One of the responding Beavercreek officers was cleared by a Greene County special grand jury in September 2014, and a federal investigation ended in 2017 without criminal charges.

Tamir Rice

In November 2014, Cleveland police officers responded to a 911 call reporting a young man “with a pistol.”

“There is a guy with a pistol,” the caller said, quoted by the Los Angeles Times and other media. “It’s probably fake, but he’s pointing it at everybody.”

The officers found Rice, 12, alone at a gazebo outside a recreation center. They got out of their car and, seconds later, fired shots. Tamir died.

“His gun turned out to be a toy,” the Times said.

MORE911 dispatcher in Crawford shooting knew she erred saying 'bullets'

However, the emergency dispatcher failed to relay to the officers that the caller added that the individual could be a juvenile and the gun might be a “fake,” NBC News and others later reported.

The dispatcher was suspended for eight days for that omission.

Charles Romine

Charles Romine — a 71-year-old Dayton man with visual impairments — called 911 on a Monday afternoon in September 2017. He was tired, thirsty, alone and confused about where he was.

Two days later, the Dayton man’s body was found in Wolf Creek.
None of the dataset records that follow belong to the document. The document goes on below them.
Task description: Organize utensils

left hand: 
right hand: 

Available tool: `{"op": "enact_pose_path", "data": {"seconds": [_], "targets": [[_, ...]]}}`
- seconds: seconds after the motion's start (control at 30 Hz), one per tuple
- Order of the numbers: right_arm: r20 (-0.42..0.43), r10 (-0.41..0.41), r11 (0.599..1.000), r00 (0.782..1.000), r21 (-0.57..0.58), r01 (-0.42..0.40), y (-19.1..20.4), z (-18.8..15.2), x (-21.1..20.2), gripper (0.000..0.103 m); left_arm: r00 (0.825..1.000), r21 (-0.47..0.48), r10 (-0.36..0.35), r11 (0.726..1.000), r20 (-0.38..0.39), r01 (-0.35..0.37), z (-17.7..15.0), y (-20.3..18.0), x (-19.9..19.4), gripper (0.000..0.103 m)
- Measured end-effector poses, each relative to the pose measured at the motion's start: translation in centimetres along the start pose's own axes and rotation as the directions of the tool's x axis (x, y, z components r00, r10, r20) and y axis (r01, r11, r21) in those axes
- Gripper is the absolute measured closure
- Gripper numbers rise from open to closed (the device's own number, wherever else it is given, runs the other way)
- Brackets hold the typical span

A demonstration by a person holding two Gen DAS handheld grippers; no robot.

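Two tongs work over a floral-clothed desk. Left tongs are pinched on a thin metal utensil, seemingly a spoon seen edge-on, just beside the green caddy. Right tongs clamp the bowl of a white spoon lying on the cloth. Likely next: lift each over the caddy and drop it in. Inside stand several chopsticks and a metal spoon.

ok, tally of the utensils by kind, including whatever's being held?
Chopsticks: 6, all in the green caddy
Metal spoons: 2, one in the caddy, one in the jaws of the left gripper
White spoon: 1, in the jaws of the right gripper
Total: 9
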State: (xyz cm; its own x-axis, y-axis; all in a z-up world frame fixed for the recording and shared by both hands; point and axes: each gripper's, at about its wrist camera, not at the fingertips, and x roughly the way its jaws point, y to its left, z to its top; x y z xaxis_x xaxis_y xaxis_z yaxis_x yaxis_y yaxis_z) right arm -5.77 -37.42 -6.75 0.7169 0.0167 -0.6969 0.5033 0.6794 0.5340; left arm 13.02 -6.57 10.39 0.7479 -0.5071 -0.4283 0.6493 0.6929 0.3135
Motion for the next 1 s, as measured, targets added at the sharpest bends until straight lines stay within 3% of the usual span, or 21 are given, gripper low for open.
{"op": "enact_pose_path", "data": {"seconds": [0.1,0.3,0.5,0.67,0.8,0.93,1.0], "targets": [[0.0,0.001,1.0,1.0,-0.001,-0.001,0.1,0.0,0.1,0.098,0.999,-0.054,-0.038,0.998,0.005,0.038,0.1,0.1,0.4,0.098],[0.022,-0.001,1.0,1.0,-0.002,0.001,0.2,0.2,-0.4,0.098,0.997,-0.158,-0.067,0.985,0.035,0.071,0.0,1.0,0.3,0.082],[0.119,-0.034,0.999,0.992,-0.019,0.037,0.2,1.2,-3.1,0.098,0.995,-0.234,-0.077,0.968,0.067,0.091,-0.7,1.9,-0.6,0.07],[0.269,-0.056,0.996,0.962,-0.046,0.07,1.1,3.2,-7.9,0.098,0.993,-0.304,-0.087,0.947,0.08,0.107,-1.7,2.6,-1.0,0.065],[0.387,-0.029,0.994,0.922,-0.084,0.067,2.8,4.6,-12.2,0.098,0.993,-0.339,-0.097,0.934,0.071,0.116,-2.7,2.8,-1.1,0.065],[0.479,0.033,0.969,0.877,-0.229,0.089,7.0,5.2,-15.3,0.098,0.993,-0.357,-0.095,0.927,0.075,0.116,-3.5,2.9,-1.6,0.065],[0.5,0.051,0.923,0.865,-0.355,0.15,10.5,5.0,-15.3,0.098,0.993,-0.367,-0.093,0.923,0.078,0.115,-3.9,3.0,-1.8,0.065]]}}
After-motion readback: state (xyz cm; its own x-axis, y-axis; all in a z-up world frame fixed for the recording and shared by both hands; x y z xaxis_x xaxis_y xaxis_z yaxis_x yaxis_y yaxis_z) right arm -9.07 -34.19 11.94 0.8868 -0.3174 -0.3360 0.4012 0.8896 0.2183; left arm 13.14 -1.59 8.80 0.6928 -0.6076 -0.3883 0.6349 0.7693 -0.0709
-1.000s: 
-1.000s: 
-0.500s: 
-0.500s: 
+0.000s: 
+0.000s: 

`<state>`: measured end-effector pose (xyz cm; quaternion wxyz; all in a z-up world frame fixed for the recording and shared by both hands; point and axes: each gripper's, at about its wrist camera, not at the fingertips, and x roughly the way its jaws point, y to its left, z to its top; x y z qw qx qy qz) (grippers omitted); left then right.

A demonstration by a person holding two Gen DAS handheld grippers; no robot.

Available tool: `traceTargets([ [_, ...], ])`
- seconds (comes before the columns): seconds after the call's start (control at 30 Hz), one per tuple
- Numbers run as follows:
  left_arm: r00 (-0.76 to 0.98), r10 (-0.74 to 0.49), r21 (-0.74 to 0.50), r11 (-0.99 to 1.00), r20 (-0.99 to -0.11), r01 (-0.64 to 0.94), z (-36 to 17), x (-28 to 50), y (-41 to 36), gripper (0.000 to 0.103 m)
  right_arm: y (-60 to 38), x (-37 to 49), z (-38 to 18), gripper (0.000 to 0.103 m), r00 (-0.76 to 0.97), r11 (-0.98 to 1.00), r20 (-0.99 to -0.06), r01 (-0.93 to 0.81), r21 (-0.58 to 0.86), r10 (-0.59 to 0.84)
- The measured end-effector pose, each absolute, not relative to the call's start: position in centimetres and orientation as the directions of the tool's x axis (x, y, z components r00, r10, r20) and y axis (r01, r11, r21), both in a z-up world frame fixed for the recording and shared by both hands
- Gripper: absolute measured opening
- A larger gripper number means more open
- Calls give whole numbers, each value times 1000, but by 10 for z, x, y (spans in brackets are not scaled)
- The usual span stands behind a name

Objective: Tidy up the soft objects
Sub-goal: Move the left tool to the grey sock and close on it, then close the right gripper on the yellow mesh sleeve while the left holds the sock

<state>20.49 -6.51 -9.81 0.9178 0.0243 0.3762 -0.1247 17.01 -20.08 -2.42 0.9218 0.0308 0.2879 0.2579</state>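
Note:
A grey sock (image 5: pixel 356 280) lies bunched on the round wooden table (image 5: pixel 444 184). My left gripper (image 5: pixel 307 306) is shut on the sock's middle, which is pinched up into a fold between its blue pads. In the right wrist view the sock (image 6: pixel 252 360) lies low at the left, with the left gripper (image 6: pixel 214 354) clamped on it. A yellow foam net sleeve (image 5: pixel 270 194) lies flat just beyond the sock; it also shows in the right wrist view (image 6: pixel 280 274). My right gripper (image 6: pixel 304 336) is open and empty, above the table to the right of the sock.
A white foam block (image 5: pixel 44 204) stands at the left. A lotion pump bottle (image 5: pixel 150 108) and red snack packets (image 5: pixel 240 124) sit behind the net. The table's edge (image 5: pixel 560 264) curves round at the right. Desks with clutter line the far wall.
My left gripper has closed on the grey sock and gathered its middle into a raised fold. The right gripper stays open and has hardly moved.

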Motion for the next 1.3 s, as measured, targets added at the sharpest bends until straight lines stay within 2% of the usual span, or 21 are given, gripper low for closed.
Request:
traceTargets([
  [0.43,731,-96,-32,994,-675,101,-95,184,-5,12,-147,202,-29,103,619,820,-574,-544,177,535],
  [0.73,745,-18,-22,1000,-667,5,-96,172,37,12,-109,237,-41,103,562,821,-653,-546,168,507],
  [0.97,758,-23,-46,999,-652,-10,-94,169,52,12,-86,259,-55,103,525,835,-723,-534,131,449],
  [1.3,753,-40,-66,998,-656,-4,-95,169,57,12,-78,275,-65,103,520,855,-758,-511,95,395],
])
According to a timeline constructed after Romine’s death, he called 911 just after 2:20 p.m. Sept. 18. He again called 911 at 2:20 a.m. Sept. 20.

A dispatchers’ call log was closed after police could not find Romine and he didn’t answer dispatchers’ calls.

Then Romine’s body was found in Wolf Creek about 4:30 p.m. Sept. 20.

Romine — who relatives said had vision problems but was a regular on RTA buses — told dispatchers in his first 911 call, a nearly 8-minute conversation, that he hadn’t drank water in hours. He tried to relay where he was, unsuccessfully.

“I need a rescue,” Romine told a dispatcher, according to audio obtained by WHIO-TV. “I’ve been on these rocks for, like, three hours.”